Project 02 · Base SAS + SAS EG + SQL Server + Power BI · ⭐ Featured
A logistic regression model built in Base SAS (PROC LOGISTIC) that scores all active policies 60 days before renewal, identifying at-risk accounts so retention teams can intervene proactively improving renewal rate by 9.4%.
The retention team had no early-warning system for policies at risk of lapsing. Outreach was entirely reactive agents only contacted customers after a lapse had already occurred. This resulted in avoidable churn and revenue loss on policies that could have been retained with a timely intervention.
The goal was a scoring model that flagged at-risk policies at least 60 days before renewal, with enough precision to prioritise agent outreach effectively.
Multi-table SQL query pulling 3 years of policy records (180K policies), joined to payment schedules, claims, customer demographics, and product data.
PROC FREQ, PROC UNIVARIATE, PROC MEANS for univariate analysis. Created derived features: missed_payments_6m, claims_ratio, tenure_band, premium_increase_pct.
PROC LOGISTIC with stepwise variable selection, OUTROC / ROC statement for AUC. 5-fold cross-validation via SAS macro loop. Final model: 8 variables, AUC = 0.87.
SAS macro scores all policies with renewal dates 50–70 days out. Output table includes lapse probability, risk band (High/Medium/Low), and top 3 risk drivers per policy.
Agents see their territory's at-risk list sorted by lapse probability. Dashboard filters by risk band, product line, and premium tier. Managers see team-level retention KPIs.

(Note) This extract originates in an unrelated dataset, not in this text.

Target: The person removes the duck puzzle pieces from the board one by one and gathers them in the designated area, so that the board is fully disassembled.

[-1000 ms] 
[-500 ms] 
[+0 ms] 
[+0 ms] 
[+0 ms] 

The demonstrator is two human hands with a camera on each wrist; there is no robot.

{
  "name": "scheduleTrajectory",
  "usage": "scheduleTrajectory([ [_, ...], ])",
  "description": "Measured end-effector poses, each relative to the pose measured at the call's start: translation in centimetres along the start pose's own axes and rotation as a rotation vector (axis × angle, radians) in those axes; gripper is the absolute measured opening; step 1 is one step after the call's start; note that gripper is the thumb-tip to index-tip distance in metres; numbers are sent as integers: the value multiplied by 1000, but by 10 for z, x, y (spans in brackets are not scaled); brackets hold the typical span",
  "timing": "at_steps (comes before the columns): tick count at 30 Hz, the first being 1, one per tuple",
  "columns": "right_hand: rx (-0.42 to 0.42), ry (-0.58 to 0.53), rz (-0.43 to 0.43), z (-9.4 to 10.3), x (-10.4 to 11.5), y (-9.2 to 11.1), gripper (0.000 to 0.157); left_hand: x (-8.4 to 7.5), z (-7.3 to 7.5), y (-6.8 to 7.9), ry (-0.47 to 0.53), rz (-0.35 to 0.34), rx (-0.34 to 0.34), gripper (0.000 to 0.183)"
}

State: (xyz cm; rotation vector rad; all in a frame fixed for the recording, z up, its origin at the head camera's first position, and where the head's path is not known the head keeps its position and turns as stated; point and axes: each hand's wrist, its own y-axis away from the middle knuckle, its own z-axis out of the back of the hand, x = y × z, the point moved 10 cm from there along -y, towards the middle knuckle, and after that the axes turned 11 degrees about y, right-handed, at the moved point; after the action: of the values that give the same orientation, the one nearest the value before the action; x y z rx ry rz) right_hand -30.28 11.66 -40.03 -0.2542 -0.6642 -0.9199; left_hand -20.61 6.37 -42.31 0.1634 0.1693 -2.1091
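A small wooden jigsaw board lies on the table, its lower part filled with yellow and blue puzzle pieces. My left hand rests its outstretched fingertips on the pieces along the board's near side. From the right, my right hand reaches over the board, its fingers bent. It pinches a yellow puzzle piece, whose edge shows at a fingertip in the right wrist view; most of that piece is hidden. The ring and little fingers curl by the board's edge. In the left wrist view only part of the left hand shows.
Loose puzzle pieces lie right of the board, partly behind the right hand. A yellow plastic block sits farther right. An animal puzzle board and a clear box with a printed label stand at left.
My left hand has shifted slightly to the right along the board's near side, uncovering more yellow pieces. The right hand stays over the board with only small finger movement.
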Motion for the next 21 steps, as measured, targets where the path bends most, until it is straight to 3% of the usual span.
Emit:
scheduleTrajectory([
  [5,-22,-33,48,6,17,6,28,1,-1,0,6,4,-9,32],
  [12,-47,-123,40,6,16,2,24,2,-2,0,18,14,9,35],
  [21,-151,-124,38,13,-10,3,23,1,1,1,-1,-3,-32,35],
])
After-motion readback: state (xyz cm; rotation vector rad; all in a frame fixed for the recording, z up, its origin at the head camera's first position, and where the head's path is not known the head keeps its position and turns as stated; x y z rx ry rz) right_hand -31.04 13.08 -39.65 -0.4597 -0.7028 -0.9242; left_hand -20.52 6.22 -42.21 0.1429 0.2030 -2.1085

/* Logistic Regression – Policy Lapse Prediction */
/* Step 1: Create model training dataset */
DATA work.model_train;
SET policy.features_2021_2023;
WHERE renewal_date BETWEEN '01JAN2021'd AND '31DEC2023'd
AND is_holdout = 0;
RUN;
/* Step 2: Logistic regression with stepwise selection */
PROC LOGISTIC data=work.model_train
outmodel=work.lapse_model
plots=(roc oddsratio);
CLASS product_line tenure_band / param=ref;
MODEL lapsed(event='1') =
missed_payments_6m
premium_increase_pct
claims_freq_tenure
cust_tenure_yrs
products_held
prior_lapse_flag
product_line
tenure_band
/ selection=stepwise slentry=0.05 slstay=0.05
outroc=work.roc_data
ctable pprob=(0.3 0.4 0.5);
OUTPUT out=work.scored_train
predicted=lapse_prob
xbeta=log_odds;
RUN;
/* Step 3: Validate AUC */
PROC SQL;
SELECT MAX(c_hat) AS AUC
FROM work.roc_data;
QUIT;
/* Weekly batch scoring macro */
/* Runs every Monday 05:00 via SAS Scheduler */
%MACRO score_renewal_risk(run_date=);
/* 1. Pull policies renewing in 50-70 days */
PROC SQL;
CONNECT TO sqlserver
(server="SQLSRV01" database="PolicyDB");
CREATE TABLE work.to_score AS
SELECT * FROM connection to sqlserver (
SELECT * FROM dbo.vw_PolicyFeatures
WHERE renewal_date
BETWEEN DATEADD(day,50,'&run_date')
AND DATEADD(day,70,'&run_date')
);
DISCONNECT FROM sqlserver;
QUIT;
/* 2. Score using saved model */
PROC LOGISTIC inmodel=work.lapse_model;
SCORE data=work.to_score
out=work.scored_output
predicted;
RUN;
/* 3. Assign risk bands */
DATA work.scored_final;
SET work.scored_output;
LENGTH risk_band $6;
IF P_1 >= 0.65 THEN risk_band = 'HIGH';
ELSE IF P_1 >= 0.40 THEN risk_band = 'MEDIUM';
ELSE risk_band = 'LOW';
score_date = today();
RUN;
/* 4. Write to SQL Server for Power BI */
PROC SQL;
CONNECT TO sqlserver
(server="SQLSRV01" database="PolicyDB");
EXECUTE(
TRUNCATE TABLE dbo.lapse_scores
) BY sqlserver;
QUIT;
PROC APPEND base=sqlsrv.lapse_scores
data=work.scored_final force; RUN;
%MEND score_renewal_risk;
/* Invoke macro */
%score_renewal_risk(run_date=%sysfunc(today(),date9.));
-- Feature extraction view for model training
CREATE VIEW dbo.vw_PolicyFeatures AS
SELECT
p.PolicyID,
p.CustomerID,
p.RenewalDate,
p.ProductLine,
-- Missed payments in last 6 months
SUM(CASE WHEN pay.PaymentStatus = 'MISSED'
AND pay.DueDate >= DATEADD(month,-6,GETDATE())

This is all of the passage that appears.